De même, la cession de droits successoraux peut entraîner l’acceptation de la succession, qu’elle soit faite gratuitement ou contre paiement et qu’elle soit consentie à un cohéritier ou à une autre personne.

Toutefois, certains gestes nécessaires à la conservation des biens n’entraînent pas, à eux seuls, l’acceptation de la succession. Il peut notamment s’agir d’actes conservatoires, de surveillance ou d’administration provisoire accomplis afin de protéger temporairement les biens de la succession.

Par exemple, selon les circonstances, le renouvellement d’une assurance, certaines mesures visant à préserver les biens ou la vente de biens susceptibles de dépérir peuvent constituer des mesures conservatoires plutôt qu’une acceptation de la succession.

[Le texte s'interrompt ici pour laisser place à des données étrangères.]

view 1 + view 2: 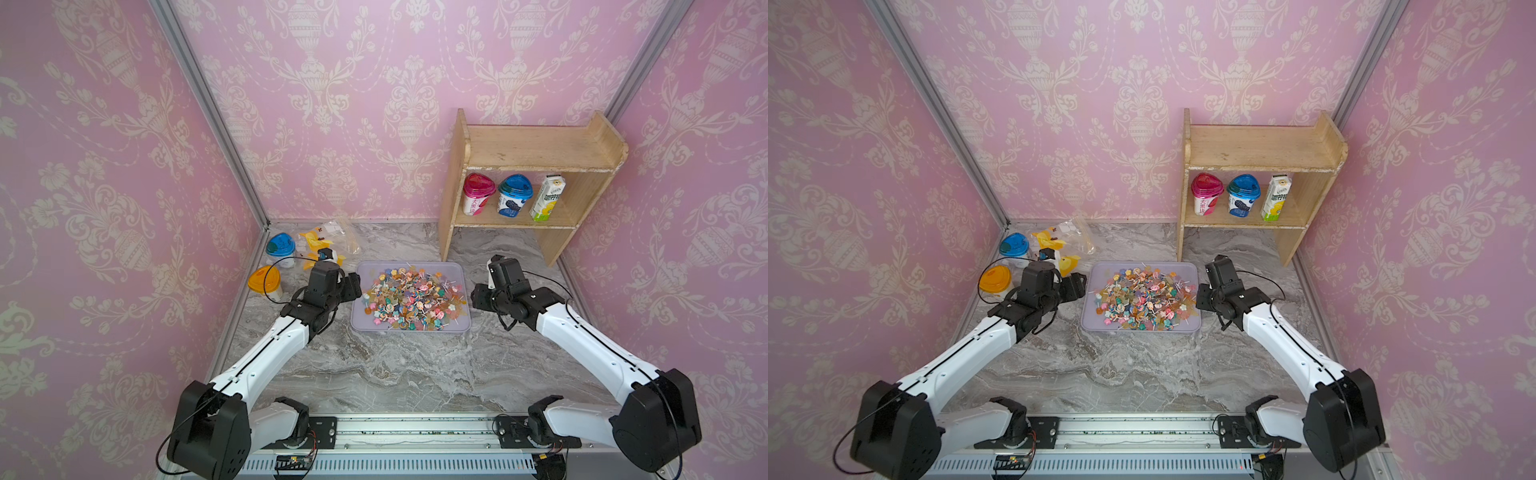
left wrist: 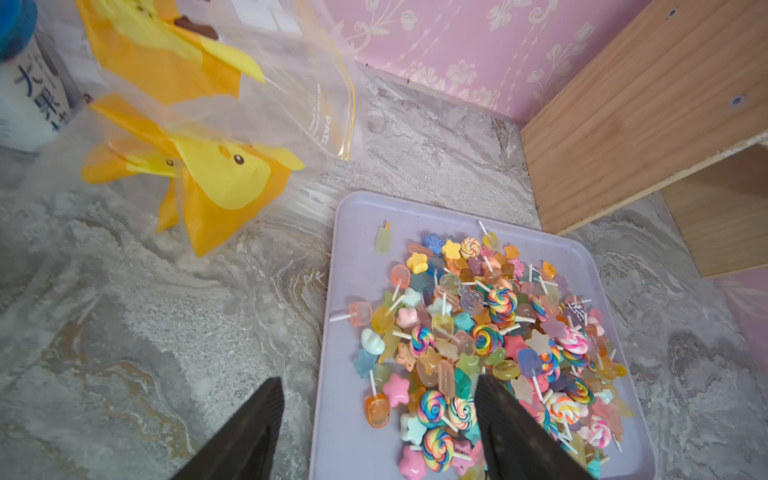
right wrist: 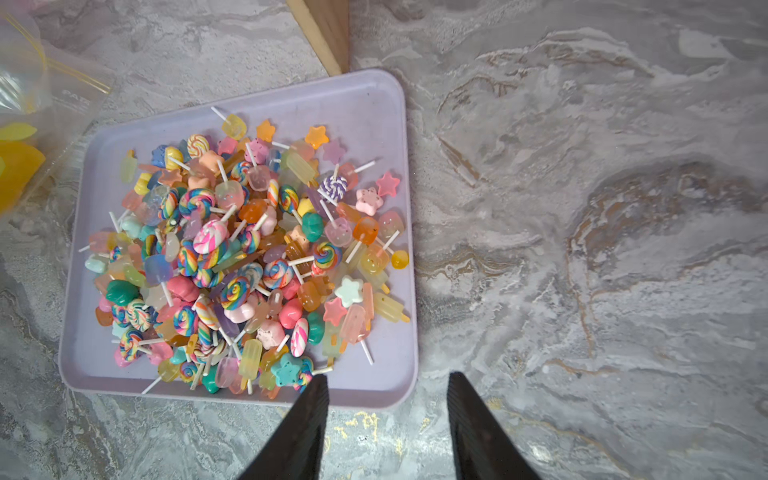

La loi prévoit également certaines exceptions concernant notamment les vêtements, papiers personnels, décorations, diplômes et souvenirs de famille du défunt. Leur partage n’emporte pas, à lui seul, acceptation de la succession, sous réserve des conditions prévues par la loi.

En pratique, si vous avez l’intention de renoncer à une succession, évitez de disposer des biens de la succession, de vous les approprier ou d’exercer des droits réservés aux héritiers avant d’avoir complété votre renonciation. En cas de doute sur un geste à poser, il est préférable d’en vérifier les conséquences juridiques au préalable.